What you return must be an exact copy of the lines in the listing below between the line holding "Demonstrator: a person" and the line holding "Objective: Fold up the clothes", inclusive, and nothing more.

• **EXERCISE DATA**:
=== Section Start ===

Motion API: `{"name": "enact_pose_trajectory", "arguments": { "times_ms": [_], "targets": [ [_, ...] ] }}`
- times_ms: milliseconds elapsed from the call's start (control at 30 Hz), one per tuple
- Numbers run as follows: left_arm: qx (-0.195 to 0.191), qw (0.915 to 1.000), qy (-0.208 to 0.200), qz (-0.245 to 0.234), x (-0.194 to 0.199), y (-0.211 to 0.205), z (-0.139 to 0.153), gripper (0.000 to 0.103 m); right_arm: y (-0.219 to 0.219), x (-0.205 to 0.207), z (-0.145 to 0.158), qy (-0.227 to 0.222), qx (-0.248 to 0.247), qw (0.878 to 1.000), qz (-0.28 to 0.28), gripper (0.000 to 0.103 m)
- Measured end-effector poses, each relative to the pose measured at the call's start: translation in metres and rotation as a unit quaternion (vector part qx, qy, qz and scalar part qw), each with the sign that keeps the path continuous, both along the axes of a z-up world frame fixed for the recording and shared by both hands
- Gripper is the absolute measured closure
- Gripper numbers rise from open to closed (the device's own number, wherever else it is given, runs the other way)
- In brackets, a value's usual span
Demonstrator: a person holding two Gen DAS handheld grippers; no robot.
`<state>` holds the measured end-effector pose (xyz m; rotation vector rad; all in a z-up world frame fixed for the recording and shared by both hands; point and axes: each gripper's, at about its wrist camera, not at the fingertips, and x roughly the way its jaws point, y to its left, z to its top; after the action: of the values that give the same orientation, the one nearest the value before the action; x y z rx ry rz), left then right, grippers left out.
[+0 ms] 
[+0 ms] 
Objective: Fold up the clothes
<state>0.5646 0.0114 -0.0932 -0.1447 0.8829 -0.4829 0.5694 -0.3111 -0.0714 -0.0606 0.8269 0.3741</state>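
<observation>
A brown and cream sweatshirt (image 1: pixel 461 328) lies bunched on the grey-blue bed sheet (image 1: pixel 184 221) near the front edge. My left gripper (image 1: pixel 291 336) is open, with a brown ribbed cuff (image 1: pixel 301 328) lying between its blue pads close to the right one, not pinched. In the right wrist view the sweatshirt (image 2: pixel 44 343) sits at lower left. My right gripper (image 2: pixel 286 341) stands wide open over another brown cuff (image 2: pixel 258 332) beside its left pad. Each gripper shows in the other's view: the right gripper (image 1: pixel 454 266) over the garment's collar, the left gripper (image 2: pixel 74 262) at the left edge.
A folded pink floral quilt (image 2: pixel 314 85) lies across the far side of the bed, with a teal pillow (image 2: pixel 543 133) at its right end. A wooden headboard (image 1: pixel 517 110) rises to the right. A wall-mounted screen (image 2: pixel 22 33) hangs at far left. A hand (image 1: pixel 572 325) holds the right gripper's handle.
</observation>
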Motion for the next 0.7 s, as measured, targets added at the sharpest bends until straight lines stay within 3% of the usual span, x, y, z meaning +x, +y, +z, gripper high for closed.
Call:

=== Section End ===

• **FINISHED EXERCISE**:
Demonstrator: a person holding two Gen DAS handheld grippers; no robot.
`<state>` holds the measured end-effector pose (xyz m; rotation vector rad; all in a z-up world frame fixed for the recording and shared by both hands; point and axes: each gripper's, at about its wrist camera, not at the fingertips, and x roughly the way its jaws point, y to its left, z to its top; after the action: of the values that give the same orientation, the one nearest the value before the action; x y z rx ry rz), left then right, grippers left out.
[+0 ms] 
[+0 ms] 
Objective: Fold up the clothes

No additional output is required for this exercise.